En dépit de son intérêt véritable pour le projet, le maire du Canton de Hatley se doute bien que la fusion n’est pas une solution miracle. Il souhaite donc toujours obtenir plus d’information et de données afin de prendre une décision pleinement éclairée.

« Gilles Bélanger amène ça en parlant des bienfaits économiques. Mais j’aimerais savoir ce que ça impliquerait réellement au plan fiscal. Chez nous, il y a des gens qui ont fait le saut quand certains ont dit qu’une fusion permettrait d’éviter la réalisation d’un gros projet immobilier à North Hatley en réglant les difficultés financières du village. Ça ne m’aide pas lorsque les choses sont présentées de cette façon », confie-t-il.

« Ça prend une étude »

Michael Page affirme pour sa part que sa municipalité « ne veut rien forcer ». Mais il insiste sur l’importance de réaliser une étude afin de savoir si une fusion constituerait un projet porteur. « C’est vrai que ça n’a pas toujours fonctionné, les regroupements au Québec. Ça prend donc une étude », lance-t-il.
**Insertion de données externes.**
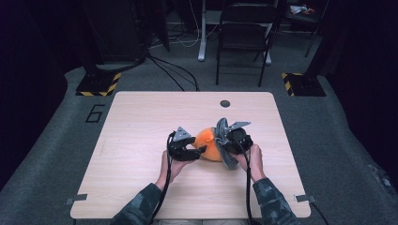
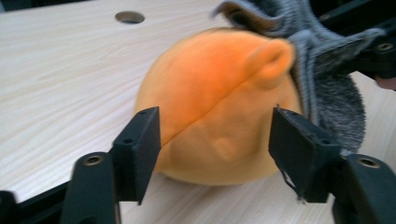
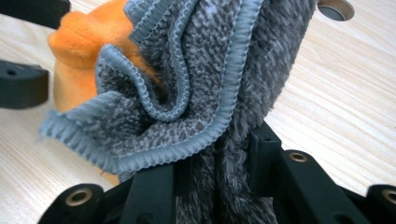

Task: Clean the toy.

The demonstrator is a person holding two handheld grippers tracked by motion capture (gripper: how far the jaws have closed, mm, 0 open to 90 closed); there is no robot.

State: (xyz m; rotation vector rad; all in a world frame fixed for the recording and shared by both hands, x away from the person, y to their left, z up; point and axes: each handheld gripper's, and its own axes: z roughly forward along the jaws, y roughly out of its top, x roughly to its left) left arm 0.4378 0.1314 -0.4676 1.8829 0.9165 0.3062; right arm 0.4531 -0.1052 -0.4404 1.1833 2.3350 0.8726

D’ailleurs, il se demande pourquoi les élus du Canton de Hatley avaient refusé la réalisation d’une simple étude durant les mois ayant précédé les élections de 2017. « Avaient-ils peur de perdre leur identité? Selon ce que j’avais appris, le nom de la future municipalité était un enjeu. Mais ce n’est pourtant pas l’élément le plus important à considérer. »

D’après M. Page, la question fiscale serait la principale à considérer avant d’enclencher une fusion. « Certainement que, à long terme, ce serait bien au plan financier. Il faut par contre être conscient que les deux territoires conserveraient chacun de leur dette au lendemain d’un regroupement », note-t-il.

Le maire de North Hatley souligne en passant que sa municipalité et celle de son collègue Martin Primeau travaillent déjà ensemble dans plusieurs dossiers. Les partenariats qu’elles ont mis en place concernent en outre l’eau potable, les matières résiduelles, les pompiers et les loisirs.

Gilles Bélanger

Bélanger a fait des heureux

Opposant farouche au projet immobilier prévu au centre de North Hatley, Michael Grayson a accueilli avec satisfaction les propos récents du député d’Orford, Gilles Bélanger, concernant ce dossier controversé.

« Nous sommes allés rencontrer M. Bélanger avant les fêtes et il nous a bien écoutés, indique M. Grayson. Il souhaite la tenue d’une commission parlementaire concernant la construction en zone inondable et j’appuie cette demande de sa part. »

Rappelons que, ces derniers jours, le député d’Orford a révélé qu’il n’était pas favorable à la construction en zone inondable, notamment parce que les changements climatiques risquent d’engendrer des crues plus nombreuses. Le projet des élus de North Hatley d’autoriser la construction de dizaines d’unités habitation au centre de leur village, dans un secteur où les inondations sont fréquentes, ne lui plaît donc pas.

Michael Grayson est cependant plus réservé lorsqu’on lui demande ce qu’il pense du projet de fusion entre North Hatley et le Canton de Hatley, proposé par Gilles Bélanger.

« Je pourrais être favorable, mais à certaines conditions : il faudrait que la langue anglaise soit respectée par la municipalité fusionnée, que le projet au centre du village disparaisse et qu’on reprenne tout le dossier du développement du cœur villageois à partir du début », énumère M. Grayson.

Notons que le maire de North Hatley doit bientôt rencontrer M. Bélanger. Diverses questions touchant à l’avenir du village seront abordées lors de leur rencontre.